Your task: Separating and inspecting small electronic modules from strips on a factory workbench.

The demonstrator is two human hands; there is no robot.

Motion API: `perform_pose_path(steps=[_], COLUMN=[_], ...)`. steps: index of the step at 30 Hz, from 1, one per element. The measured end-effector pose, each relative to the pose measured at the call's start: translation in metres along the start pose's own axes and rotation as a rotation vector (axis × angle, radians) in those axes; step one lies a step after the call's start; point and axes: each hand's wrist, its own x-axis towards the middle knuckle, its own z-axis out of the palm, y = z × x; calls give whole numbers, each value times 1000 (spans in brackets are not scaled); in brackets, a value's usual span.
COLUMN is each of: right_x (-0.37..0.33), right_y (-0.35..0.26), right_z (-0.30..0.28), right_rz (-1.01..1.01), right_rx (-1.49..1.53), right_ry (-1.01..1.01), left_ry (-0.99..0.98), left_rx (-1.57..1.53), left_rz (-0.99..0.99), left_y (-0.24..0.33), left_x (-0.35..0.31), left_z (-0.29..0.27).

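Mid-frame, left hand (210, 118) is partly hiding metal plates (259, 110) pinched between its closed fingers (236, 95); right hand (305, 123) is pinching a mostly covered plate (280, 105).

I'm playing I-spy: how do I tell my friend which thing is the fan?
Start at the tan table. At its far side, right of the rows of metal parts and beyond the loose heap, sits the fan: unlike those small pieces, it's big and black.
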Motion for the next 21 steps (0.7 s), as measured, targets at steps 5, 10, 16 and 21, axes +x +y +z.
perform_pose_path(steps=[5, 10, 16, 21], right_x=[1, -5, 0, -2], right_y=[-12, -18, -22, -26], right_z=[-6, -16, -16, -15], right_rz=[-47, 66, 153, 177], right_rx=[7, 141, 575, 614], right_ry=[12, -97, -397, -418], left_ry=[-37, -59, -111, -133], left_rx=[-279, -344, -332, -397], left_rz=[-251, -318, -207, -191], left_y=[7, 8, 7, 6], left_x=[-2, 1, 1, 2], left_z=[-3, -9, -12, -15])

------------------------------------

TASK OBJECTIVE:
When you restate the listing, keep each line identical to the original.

RESPONSE TO THE TASK:
Your task: Separating and inspecting small electronic modules from strips on a factory workbench.

The demonstrator is two human hands; there is no robot.

Motion API: `perform_pose_path(steps=[_], COLUMN=[_], ...)`. steps: index of the step at 30 Hz, from 1, one per element. The measured end-effector pose, each relative to the pose measured at the call's start: translation in metres along the start pose's own axes and rotation as a rotation vector (axis × angle, radians) in those axes; step one lies a step after the call's start; point and axes: each hand's wrist, its own x-axis towards the middle knuckle, its own z-axis out of the palm, y = z × x; calls give whole numbers, each value times 1000 (spans in brackets are not scaled); in brackets, a value's usual span.
COLUMN is each of: right_x (-0.37..0.33), right_y (-0.35..0.26), right_z (-0.30..0.28), right_rz (-1.01..1.01), right_rx (-1.49..1.53), right_ry (-1.01..1.01), left_ry (-0.99..0.98), left_rx (-1.57..1.53), left_rz (-0.99..0.99), left_y (-0.24..0.33), left_x (-0.35..0.31), left_z (-0.29..0.27).

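Mid-frame, left hand (210, 118) is partly hiding metal plates (259, 110) pinched between its closed fingers (236, 95); right hand (305, 123) is pinching a mostly covered plate (280, 105).

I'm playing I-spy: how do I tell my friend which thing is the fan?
Start at the tan table. At its far side, right of the rows of metal parts and beyond the loose heap, sits the fan: unlike those small pieces, it's big and black.
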Motion for the next 21 steps (0.7 s), as measured, targets at steps 5, 10, 16 and 21, axes +x +y +z.
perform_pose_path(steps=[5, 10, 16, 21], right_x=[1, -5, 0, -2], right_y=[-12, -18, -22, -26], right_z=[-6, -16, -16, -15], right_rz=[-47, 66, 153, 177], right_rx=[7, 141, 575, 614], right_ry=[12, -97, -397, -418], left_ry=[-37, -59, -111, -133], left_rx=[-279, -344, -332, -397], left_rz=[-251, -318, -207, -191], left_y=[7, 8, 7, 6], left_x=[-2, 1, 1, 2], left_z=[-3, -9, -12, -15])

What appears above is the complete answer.